We meet with the oncologist ‑ he is fabulous and thorough and believe it or not he loved my OCD-ness. On the registration form, one of the hundreds I’ve filled out since this whole thing began, it said, “How would you like to be addressed by the doctor?” I guess that’s for people who are particular about being called Miss or Mrs. or Dr. or Colonel. Apparently he failed to read what I wrote in that box, because he said, “Hi, Kathy,” instead of my requested title, which was “Princess.”

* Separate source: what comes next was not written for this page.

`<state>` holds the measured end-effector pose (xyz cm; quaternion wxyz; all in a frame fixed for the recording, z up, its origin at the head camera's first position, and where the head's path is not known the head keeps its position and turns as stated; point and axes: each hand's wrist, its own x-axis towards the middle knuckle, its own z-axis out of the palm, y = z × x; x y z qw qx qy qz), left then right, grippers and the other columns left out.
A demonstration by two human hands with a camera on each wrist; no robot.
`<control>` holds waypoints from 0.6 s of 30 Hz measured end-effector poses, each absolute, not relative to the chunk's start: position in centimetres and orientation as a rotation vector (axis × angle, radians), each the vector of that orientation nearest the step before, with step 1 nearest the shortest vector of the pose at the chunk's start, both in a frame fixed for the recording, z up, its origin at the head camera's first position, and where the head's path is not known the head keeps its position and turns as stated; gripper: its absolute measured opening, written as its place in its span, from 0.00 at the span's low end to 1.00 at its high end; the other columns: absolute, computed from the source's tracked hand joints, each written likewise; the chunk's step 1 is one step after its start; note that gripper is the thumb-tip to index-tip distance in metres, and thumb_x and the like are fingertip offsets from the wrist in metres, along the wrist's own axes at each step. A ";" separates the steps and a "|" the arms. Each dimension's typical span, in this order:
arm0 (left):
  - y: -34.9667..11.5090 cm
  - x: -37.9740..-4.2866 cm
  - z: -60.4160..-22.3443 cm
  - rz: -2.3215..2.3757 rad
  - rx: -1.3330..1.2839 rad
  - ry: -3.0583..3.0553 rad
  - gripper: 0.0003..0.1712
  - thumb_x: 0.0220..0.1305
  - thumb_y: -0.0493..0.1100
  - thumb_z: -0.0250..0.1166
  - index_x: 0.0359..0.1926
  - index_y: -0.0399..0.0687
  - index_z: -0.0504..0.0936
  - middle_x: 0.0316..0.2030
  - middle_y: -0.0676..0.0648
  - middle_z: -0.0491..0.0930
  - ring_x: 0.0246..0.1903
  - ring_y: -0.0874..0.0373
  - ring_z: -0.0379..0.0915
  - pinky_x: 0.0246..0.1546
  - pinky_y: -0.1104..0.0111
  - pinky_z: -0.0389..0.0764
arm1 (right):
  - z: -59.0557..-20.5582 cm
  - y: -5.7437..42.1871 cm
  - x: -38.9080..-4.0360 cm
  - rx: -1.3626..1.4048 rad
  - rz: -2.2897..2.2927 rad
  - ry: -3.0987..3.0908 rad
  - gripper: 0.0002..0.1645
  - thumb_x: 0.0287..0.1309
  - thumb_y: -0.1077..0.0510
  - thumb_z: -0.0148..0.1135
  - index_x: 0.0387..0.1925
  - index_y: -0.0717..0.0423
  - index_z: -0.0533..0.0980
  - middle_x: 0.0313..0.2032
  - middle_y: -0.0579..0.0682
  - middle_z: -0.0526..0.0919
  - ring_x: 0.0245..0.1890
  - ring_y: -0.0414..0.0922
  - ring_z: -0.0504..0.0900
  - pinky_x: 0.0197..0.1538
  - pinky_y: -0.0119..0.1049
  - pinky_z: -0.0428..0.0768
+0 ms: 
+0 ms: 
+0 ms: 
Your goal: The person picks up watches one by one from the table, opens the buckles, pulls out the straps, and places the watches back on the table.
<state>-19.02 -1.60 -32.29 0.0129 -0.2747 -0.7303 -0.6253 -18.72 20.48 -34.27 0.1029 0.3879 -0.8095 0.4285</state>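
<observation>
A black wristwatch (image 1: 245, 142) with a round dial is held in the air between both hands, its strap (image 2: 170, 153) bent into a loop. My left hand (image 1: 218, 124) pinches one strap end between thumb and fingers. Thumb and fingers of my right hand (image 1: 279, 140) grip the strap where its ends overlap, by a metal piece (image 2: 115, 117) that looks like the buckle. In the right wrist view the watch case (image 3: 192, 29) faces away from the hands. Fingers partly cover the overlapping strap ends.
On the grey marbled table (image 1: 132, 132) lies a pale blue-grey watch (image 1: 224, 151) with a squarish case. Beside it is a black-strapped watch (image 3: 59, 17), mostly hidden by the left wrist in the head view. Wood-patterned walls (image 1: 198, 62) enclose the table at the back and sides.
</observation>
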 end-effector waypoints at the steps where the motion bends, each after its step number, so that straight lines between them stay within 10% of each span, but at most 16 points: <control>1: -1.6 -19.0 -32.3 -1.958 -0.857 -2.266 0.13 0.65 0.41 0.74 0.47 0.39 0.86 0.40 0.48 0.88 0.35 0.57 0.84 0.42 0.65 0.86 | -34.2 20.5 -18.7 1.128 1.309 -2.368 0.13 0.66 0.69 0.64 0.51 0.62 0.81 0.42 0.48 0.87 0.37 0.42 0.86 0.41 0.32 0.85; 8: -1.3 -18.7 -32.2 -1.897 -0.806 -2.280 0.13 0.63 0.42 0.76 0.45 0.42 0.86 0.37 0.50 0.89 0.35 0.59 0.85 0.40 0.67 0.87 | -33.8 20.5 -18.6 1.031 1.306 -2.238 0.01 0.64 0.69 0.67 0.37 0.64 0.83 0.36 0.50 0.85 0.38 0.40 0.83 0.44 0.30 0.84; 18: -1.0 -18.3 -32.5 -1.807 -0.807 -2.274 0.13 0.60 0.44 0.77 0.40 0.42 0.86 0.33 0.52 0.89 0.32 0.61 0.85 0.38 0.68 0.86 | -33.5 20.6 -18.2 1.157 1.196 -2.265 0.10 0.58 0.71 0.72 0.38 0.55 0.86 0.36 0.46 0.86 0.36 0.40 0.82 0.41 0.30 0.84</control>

At first I was alarmed because the doc had not yet received my MRI ‑ it was still being read at the hospital, but he had it by the end of the appointment. The report was mixed, both good and bad. The information itself is mostly what we suspected ‑ the growth is quite large: 6.2 cm by 3 cm. Oh, and it’s shaped like a hot dog, in case you’re wondering. The very good news is that it is not against the chest wall or pectoral muscle. It also looks to only be DCIS, nothing invasive, although they won’t know for sure until my double mastectomy.

The bad news? We already knew this, but for me, mammograms alone are not reliable. We asked the radiologist to double-check the mammogram of the right breast and she said it appeared to be clear. Well guess what? The MRI shows that it’s not clear, with a 1.2 cm abnormality. The oncologist wanted it biopsied, but I said no way, it’s all coming off anyway. So, we won’t know if it is DCIS or invasive until it’s gone. The recommendation was to remove sentinel nodes under both arms during surgery, instead of just the left, which makes sense. He also talked about my family history of cancer, which is horrific. I now know for certain that a double mastectomy is clearly the best choice for me.